Барышня, как представительница молодого поколения, уже ясно понимала, что на известный вопрос должен быть и ответ мало-мальски подходящий, и поэтому поминутно конфузилась за бабушку и за мамашу. "Ах, бабушка, или ах, маменька, разве они об этом говорят? Они об одном, а вы об другом, они говорят о том, что теперь жалованья больше, а вы "на трех женах женился!" Но когда я, поверив ее конфузливости за бессмыслицу бабушки и мамы и предположив в ней, на этом основании, большую смелость мысли, попробовал было завести с ней более или менее разумную беседу, то прародительская лень мысли вдруг ударила меня, как говорится, наотмашь, с первых же слов.
— Отчего бы вам, — сказал я раз, — не заняться, например, медициной? Будете доктором!
— Я! — сказала она в испуге.
— Вы! Проучитесь пять лет…
— Пять лет! — прошептала она, побледнев как смерть.
— Зато потом будете лечить, получать деньги…
— Пять лет! — коснеющим языком пролепетала она, стала кутаться в платок, точно ее знобило, и смотрела на меня такими сумасшедшими глазами, какими, наверно, смотрел только человек, знающий, что его сейчас поведут в острог. Я даже сам перепугался и, право, точно замер от холоду. Так больше я и не заводил "разумных" разговоров.

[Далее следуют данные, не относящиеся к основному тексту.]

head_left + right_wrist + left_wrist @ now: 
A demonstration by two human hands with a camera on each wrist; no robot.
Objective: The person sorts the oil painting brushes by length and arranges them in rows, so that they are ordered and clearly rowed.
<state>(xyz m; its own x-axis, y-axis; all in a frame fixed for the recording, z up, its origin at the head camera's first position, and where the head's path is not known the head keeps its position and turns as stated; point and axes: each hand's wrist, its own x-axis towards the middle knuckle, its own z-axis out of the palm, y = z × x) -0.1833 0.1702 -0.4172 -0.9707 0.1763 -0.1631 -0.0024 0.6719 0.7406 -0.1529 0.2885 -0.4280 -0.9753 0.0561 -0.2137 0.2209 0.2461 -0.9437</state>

Интересна была в них, то есть собственно в бабушке и во вдове, и еще одна любопытная черта. Кажется, уж они были люди мало думающие и как будто сонные какие, а посмотрите, как ловко врали! Положительно, я удивлялся, откуда у них берется изобретательность? Главным образом изобретательность эта проявлялась в объяснениях, почему плох обед или почему иной раз как бы совсем не было обеда. Надо сказать, что мало-мальски сносно я ел не более первых пяти дней по переезде в квартиру, а затем питательность пищи, предлагаемой мне хозяевами, стала быстро терять в процентном содержании. Мясо исчезло и заменилось киселем, завтра горохом, потом кашей. И всякий раз то бабка, то сама вдова придут и в объяснение такого неудачного обеда расскажут какую-нибудь правдоподобную историю. То из всех лавок начальство отобрало мясо и выбросило в реку, то будто бы в кухню вошел беглый солдат и, не говоря ни слова, унес пятнадцать фунтов мяса, которое лежало на лавке, то мясник запер лавку, потому что просватал дочь, то все мясо забрали к губернатору, угощают полк. Так как такие легенды надо было рассказывать в первый месяц почти каждый день, то я не мог не удивляться этой необыкновенной способности и тому, в каком совершенстве она разработана в них. Но в конце концов мне было и страшно за них и больно, и я не раз задавал себе вопрос: "Как это они проживут на свете, а главное, как и теперь-то еще они ухитряются жить?"